— Required work —
Copy out each record below, exactly as given.

— Records for the task —
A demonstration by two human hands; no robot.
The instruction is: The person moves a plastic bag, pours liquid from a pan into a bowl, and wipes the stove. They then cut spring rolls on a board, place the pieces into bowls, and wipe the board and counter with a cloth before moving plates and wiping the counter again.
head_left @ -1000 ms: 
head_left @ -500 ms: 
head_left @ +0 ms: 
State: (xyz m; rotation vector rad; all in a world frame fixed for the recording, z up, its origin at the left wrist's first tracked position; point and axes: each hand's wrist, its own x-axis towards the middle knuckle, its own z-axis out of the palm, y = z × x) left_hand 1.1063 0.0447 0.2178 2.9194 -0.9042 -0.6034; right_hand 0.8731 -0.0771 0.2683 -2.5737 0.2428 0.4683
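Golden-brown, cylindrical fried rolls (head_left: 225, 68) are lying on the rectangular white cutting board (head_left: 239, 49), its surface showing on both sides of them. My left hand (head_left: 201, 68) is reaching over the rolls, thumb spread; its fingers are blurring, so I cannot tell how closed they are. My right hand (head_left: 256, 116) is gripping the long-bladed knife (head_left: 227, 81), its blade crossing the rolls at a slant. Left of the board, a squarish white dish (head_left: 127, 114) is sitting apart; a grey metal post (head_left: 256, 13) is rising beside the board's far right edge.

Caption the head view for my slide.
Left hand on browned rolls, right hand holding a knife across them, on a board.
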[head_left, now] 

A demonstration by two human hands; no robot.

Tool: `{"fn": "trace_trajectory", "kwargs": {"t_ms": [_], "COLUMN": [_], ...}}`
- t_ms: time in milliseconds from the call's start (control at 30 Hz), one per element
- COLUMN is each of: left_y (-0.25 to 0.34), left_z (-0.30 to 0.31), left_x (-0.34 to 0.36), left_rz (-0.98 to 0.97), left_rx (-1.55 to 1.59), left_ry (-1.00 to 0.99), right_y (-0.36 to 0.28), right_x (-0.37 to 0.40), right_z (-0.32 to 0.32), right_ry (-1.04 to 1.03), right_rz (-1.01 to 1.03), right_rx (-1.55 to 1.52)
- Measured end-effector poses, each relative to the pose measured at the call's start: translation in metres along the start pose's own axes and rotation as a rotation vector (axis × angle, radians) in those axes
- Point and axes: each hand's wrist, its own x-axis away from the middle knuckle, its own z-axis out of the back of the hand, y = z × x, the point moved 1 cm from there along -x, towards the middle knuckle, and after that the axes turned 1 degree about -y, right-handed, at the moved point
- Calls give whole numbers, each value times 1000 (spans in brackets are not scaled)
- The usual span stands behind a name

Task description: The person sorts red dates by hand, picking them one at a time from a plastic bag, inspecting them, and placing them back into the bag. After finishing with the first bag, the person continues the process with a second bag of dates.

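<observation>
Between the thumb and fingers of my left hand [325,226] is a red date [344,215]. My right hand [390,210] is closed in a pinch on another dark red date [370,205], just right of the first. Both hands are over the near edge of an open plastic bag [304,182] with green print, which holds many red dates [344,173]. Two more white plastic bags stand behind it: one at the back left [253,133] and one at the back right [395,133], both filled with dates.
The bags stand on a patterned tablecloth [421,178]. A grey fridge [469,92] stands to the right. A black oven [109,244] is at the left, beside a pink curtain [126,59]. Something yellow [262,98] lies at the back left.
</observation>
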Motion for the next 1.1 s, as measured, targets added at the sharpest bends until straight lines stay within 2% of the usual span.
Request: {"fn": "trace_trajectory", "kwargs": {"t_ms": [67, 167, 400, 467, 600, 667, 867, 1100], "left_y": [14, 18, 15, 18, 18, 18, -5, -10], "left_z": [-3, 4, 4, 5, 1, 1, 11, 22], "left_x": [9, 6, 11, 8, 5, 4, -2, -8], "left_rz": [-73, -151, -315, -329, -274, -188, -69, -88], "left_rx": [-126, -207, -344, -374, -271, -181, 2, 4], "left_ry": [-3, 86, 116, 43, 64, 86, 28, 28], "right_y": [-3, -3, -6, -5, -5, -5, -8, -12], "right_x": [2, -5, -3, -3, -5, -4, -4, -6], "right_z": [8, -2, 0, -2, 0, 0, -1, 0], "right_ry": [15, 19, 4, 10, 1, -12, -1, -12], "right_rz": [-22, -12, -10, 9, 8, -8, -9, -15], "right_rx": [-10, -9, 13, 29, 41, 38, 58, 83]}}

— Response —
A demonstration by two human hands; no robot.
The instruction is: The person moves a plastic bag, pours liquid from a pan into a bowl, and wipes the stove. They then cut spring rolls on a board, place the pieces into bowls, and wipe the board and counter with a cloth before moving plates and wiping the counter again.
head_left @ -1000 ms: 
head_left @ -500 ms: 
head_left @ +0 ms: 
State: (xyz m; rotation vector rad; all in a world frame fixed for the recording, z up, its origin at the left wrist's first tracked position; point and axes: each hand's wrist, its own x-axis towards the middle knuckle, its own z-axis out of the palm, y = z × x) left_hand 1.1063 0.0447 0.2178 2.9194 -0.9042 -0.6034; right_hand 0.8731 -0.0771 0.2683 -2.5737 0.2428 0.4683
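Golden-brown, cylindrical fried rolls (head_left: 225, 68) are lying on the rectangular white cutting board (head_left: 239, 49), its surface showing on both sides of them. My left hand (head_left: 201, 68) is reaching over the rolls, thumb spread; its fingers are blurring, so I cannot tell how closed they are. My right hand (head_left: 256, 116) is gripping the long-bladed knife (head_left: 227, 81), its blade crossing the rolls at a slant. Left of the board, a squarish white dish (head_left: 127, 114) is sitting apart; a grey metal post (head_left: 256, 13) is rising beside the board's far right edge.

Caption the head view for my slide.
Left hand on browned rolls, right hand holding a knife across them, on a board.
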[head_left, now] 

A demonstration by two human hands; no robot.

Tool: `{"fn": "trace_trajectory", "kwargs": {"t_ms": [_], "COLUMN": [_], ...}}`
- t_ms: time in milliseconds from the call's start (control at 30 Hz), one per element
- COLUMN is each of: left_y (-0.25 to 0.34), left_z (-0.30 to 0.31), left_x (-0.34 to 0.36), left_rz (-0.98 to 0.97), left_rx (-1.55 to 1.59), left_ry (-1.00 to 0.99), right_y (-0.36 to 0.28), right_x (-0.37 to 0.40), right_z (-0.32 to 0.32), right_ry (-1.04 to 1.03), right_rz (-1.01 to 1.03), right_rx (-1.55 to 1.52)
- Measured end-effector poses, each relative to the pose measured at the call's start: translation in metres along the start pose's own axes and rotation as a rotation vector (axis × angle, radians) in those axes
- Point and axes: each hand's wrist, its own x-axis away from the middle knuckle, its own z-axis out of the back of the hand, y = z × x, the point moved 1 cm from there along -x, towards the middle knuckle, and after that the axes turned 1 degree about -y, right-handed, at the moved point
- Calls give whole numbers, each value times 1000 (spans in brackets are not scaled)
- The usual span stands behind a name

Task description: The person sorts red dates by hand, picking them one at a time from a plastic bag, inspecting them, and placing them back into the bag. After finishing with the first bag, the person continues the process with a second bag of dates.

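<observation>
Between the thumb and fingers of my left hand [325,226] is a red date [344,215]. My right hand [390,210] is closed in a pinch on another dark red date [370,205], just right of the first. Both hands are over the near edge of an open plastic bag [304,182] with green print, which holds many red dates [344,173]. Two more white plastic bags stand behind it: one at the back left [253,133] and one at the back right [395,133], both filled with dates.
The bags stand on a patterned tablecloth [421,178]. A grey fridge [469,92] stands to the right. A black oven [109,244] is at the left, beside a pink curtain [126,59]. Something yellow [262,98] lies at the back left.
</observation>
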Motion for the next 1.1 s, as measured, targets added at the sharpest bends until straight lines stay within 2% of the usual span.
Request: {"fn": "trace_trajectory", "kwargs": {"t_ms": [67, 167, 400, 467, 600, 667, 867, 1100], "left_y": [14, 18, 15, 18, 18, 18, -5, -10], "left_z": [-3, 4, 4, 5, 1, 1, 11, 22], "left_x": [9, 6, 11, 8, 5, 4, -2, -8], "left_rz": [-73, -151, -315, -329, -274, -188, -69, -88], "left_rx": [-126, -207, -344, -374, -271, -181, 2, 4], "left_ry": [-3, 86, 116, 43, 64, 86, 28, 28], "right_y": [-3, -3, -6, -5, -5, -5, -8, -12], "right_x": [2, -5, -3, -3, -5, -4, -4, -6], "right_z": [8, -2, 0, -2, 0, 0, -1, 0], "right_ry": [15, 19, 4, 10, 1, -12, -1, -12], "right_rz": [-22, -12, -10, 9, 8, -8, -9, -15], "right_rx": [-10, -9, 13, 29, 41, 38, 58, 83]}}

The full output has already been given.